A los diecioho años me enorgullecía del registro que lograba con la memoria. Guardaba un acopio asombroso de números investidos de relevancia, episodios e imágenes sin distorsión. Imágenes propias, reflejos y residuos. Pero un sujeto contruido con tales humores no puede servir al presente. En cambio, su capacidad es plena de autosuficiencia, es un monstruo invulnerable y parasitario. Lejano pero ubicuo. Le debo a ese sujeto ponderar esta historia aun ahora que no acaba. Inevitable, he ahí un ser humano. recuerdo eso también pero ya sin orgullo remanente, sólo unos restos de satisfacción enrarecidos con un designio que he descartado de fortuito. Naturaleza, eso es todo.

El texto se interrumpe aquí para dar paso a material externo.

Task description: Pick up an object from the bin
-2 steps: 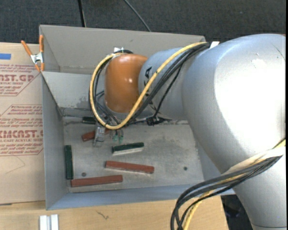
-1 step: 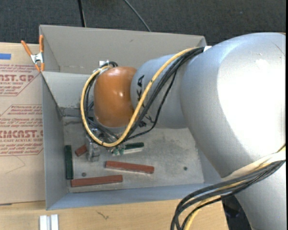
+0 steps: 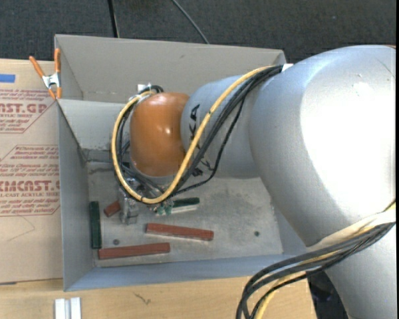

lunes, 9 de agosto de 2010

Capítulo VI

Capítulo VI

Las clases comenzaron con una semana de retraso (protesta docente). Para ese entonces ya había hecho resúmenes de las primeras unidades; me concentré en estudiar durante la tarde y parte en la mañana en recepción. Reemplacé la ansiedad con desilusión. Cuando al fin escuché las presentaciones de las distintas materias, no me sorprendí en absoluto, venían con las fotocopias.
Los cursos concluían entre las diez y las once de la noche, llegaba cansadísimo a casa. Hubo mañanas en las que los internados pudieron fraguar un escape, montarse una barra en recepción y servir cócteles psicodélicos desde el dispenser, organizar una murga o un baile de máscaras; sin que me diera cuenta. Hasta que un 25 de abril apareció Marta.
Mi rutina consistía en llegar 15 minutos antes de que empezara una clase, sentarme y releer mis apuntes. Una tarde escuché el rechinar de un banco muy próximo. Ella lo acercaba. Tocó mi hombro y me sacudí con un respingo que hizo volar la birome hasta el pasillo. Ambos reímos. Preguntó algo sobre unos apuntes o un programa, no sé, me dejó tarado, relegado al segundo anterior y queriendo forzar la sustancia del tiempo con la velocidad de mis emociones.
No tardé en atacarme.

-Claro-pensé.

-Vió que traía cuatrocientas fotocopias más que todos y se dijo "le pregunto a éste que seguro sabe"-así fue.

Aclaré sus dudas y volvió a situar el banco junto al de otros compañeros más atrás. Enseguida intenté concentrarme en la lectura para calmarme un poco. Imposible. Como si me hubiera plantado en el hombro un transmisor enraizado a todas mis terminales nerviosas, perdí la compostura y la prolijidad. Mi proceder se condicionó con estímulos extraños y se notaba. Encima, su alcance era remoto, muy remoto. Prorrumpía en sueños y meditacioes, sorteaba las aulas, los pasillos, la negación y arremetía como patada contra la butaca del instituto. Fantástico. Aunque aturdido, vigorizado. Marta inducía vértigo, enardecía mis ilusiones sobre el alma, era también un abismo pero no un salto al vacío, porque en las profundidades fulguraba el misterio de la naturaleza, el universo humano concentrado en una fuente protegida por los defectos de la raza. Luego no habría ni abismo ni fuente, sólo aquellas propiedades inherentes que llamé defectos. Más allá de todo, Marta facilitó, en cuanto pudo, soportar mi congoja. Era hermosa. La extraño mucho.